The most common use of logstash is to tail and parse log files. You do this by specifying a file and filter like so

[gattis@someHost ~]$ vim /etc/logstash/conf.d/logstash.conf


input {
  file {
    path => "/var/log/httpd/request.log"
  }
}
filter {
  grok {
    match => [ "message", "%{COMBINEDAPACHELOG}"]
  }
}
output {
  stdout {
    codec => rubydebug
  }
}

Filter

There are many different types of filters, but the main one you’ll be using is grok. It’s all about parsing the message into fields. Without this, you just have a bunch of un-indexed text in your database. It ships with some handy macros such as %{COMBINEDAPACHELOG} that takes this:

10.138.120.138 - schmoej [01/Apr/2016:09:39:04 -0400] "GET /some/url.do?action=start HTTP/1.1" 200 10680 "-" "Mozilla/5.0 (Macintosh; Intel Mac OS X 10_10_5) AppleWebKit/537.36 (KHTML, like Gecko) Chrome/49.0.2623.87 Safari/537.36" 

And turns it into

agent        "Mozilla/5.0 (Macintosh; Intel Mac OS X 10_10_5) AppleWebKit/537.36 (KHTML, like Gecko) Chrome/49.0.2623.87 Safari/537.36"
auth         schmoej
bytes                   10680
clientip   10.138.120.138
httpversion 1.1
path           /var/pdweb/www-default/log/request.log
referrer   "-"
request   /some/url.do?action=start
response   200
timestamp   01/Apr/2016:09:39:04 -0400
verb        GET 

See the grok’ing for more details

Output

We’re outputting to the console so we can see what’s going on with our config. If you get some output, but it’s not parsed fully because of an error in the parsing, you’ll see something like the below with a “_grokparsefailure” tag. That means you have to dig into a custom pattern as in described in grok’ing.

Note: by default, logstash is ’tailing’ your logs, so you’ll only see new entries. If you’ve got no traffic you’ll have to generate some

{
       "message" => "test message",
      "@version" => "1",
    "@timestamp" => "2014-10-31T17:39:28.925Z",
          "host" => "some.app.private",
          "tags" => [
        [0] "_grokparsefailure"
    ]
}

If it looks good, you’ll want to send it on to your database. Change your output to look like so which will put your data in a default index that kibana (the visualizer) can show by default.

output {

  elasticsearch {
    hosts => ["10.17.153.1:9200"]
  }
}

Troubleshooting

If you don’t get any output at all, check that the logstash user can actually read the file in question. Check your log files and try running logstash as yourself with the output going to the console.

cat /var/log/logstash/*

/opt/logstash/bin/logstash -f /etc/logstash/conf.d/logstash.conf

3.2 - Operation

Basic Operation

Generally, you create a config with 3 sections;

  • input
  • filter
  • output

This example uses the grok filter to parse the message.
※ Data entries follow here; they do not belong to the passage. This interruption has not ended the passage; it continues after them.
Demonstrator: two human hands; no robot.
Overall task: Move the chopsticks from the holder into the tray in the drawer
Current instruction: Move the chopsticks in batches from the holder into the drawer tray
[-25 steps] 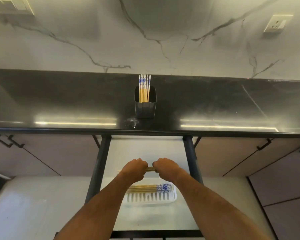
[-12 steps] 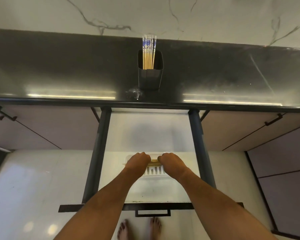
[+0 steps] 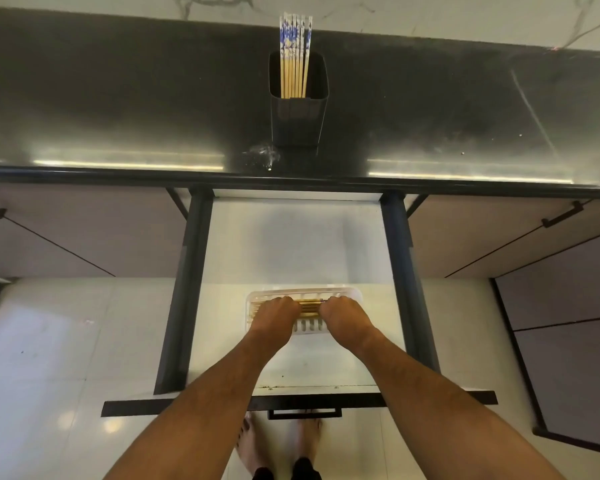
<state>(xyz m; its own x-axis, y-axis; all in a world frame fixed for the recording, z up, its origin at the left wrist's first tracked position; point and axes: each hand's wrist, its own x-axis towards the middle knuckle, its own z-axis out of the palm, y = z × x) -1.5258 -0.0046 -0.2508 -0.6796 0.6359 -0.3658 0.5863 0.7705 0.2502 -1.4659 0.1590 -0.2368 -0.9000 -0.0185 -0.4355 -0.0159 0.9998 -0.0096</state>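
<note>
A dark square holder [image 3: 298, 112] stands on the black counter, with several bamboo chopsticks [image 3: 294, 57] with blue-and-white tops upright in it. Below, the drawer [image 3: 291, 244] is pulled out, and a white slotted tray [image 3: 305, 293] lies in it. My left hand [image 3: 274, 315] and my right hand [image 3: 345, 317] are down in the tray, side by side, fingers curled over a bundle of chopsticks [image 3: 309, 306] lying crosswise. Only the short stretch between the hands shows; the ends are hidden under the hands.
The black counter edge [image 3: 291, 178] overhangs the drawer's back. Dark drawer rails [image 3: 184, 289] run along both sides, and the drawer front with its handle [image 3: 303, 412] is nearest me. Cabinet doors flank the drawer. My bare feet [image 3: 281, 441] stand on white floor tiles.
Both hands went down with the bundle of chopsticks from above the drawer into the white tray. The view tilted downward, bringing the drawer front and my feet into sight.
</note>
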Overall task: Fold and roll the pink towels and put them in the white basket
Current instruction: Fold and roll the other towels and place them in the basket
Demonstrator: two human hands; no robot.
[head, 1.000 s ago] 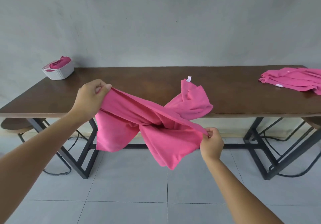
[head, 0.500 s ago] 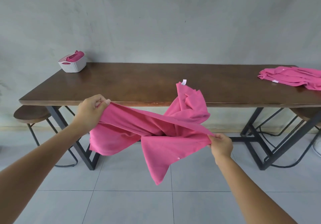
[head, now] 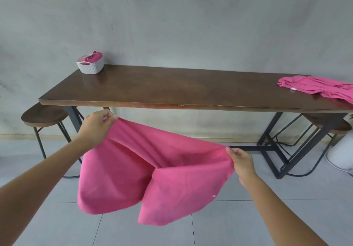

sudo vi /etc/logstash/conf.d/logstash.conf
input {
  file {
        path => "/var/pdweb/www-default/log/request.log"        
      }
}
filter {
  grok {
    match => [ "message", "%{COMBINEDAPACHELOG}"]
  }
}
output {
  stdout { }
}

Then you test it at the command line

# Test the config file itself
/opt/logstash/bin/logstash -f /etc/logstash/conf.d/logstash.conf --configtest

# Test the parsing of data
/opt/logstash/bin/logstash -e -f /etc/logstash/conf.d/logstash.conf

You should get some nicely parsed lines. If that’s the case, you can edit your config to add a sincedb and an actual destination.

input {
  file {
        path => "/var/pdweb/www-default/log/request.log"
        sincedb_path => "/opt/logstash/sincedb"
  }
}
filter {
  grok {
    match => [ "message", "%{COMBINEDAPACHELOG}"]
  }
}
output {
  elasticsearch {
    host => "some.server.private"
    protocol => "http"
  }
}

If instead you see output with a _grokparsefailure like below, you need to change the filter. Take a look at the common gotchas, then the parse failure section below it.

{
       "message" => "test message",
      "@version" => "1",
    "@timestamp" => "2014-10-31T17:39:28.925Z",
          "host" => "some.app.private",
          "tags" => [
        [0] "_grokparsefailure"
    ]
}

Common Gotchas

No New Data

Logstash reads new lines by default. If you don’t have anyone actually hitting your webserver, but you do have some log entries in the file itself, you can tell logstash to process the exiting entries and not save it’s place in the file.

file {
  path => "/var/log/httpd/request.log"
    start_position => "beginning"
    sincedb_path => "/dev/null"
}

Multiple Conf files

Logstash uses all the files in the conf.d directory - even if they don’t end in .conf. Make sure to remove any you don’t want as they can conflict.

Default Index

Logstash creates Elasticsearch indexes that look like:

logstash-%{+YYYY.MM.dd}

The logstash folks have some great material on how to get started. Really top notch.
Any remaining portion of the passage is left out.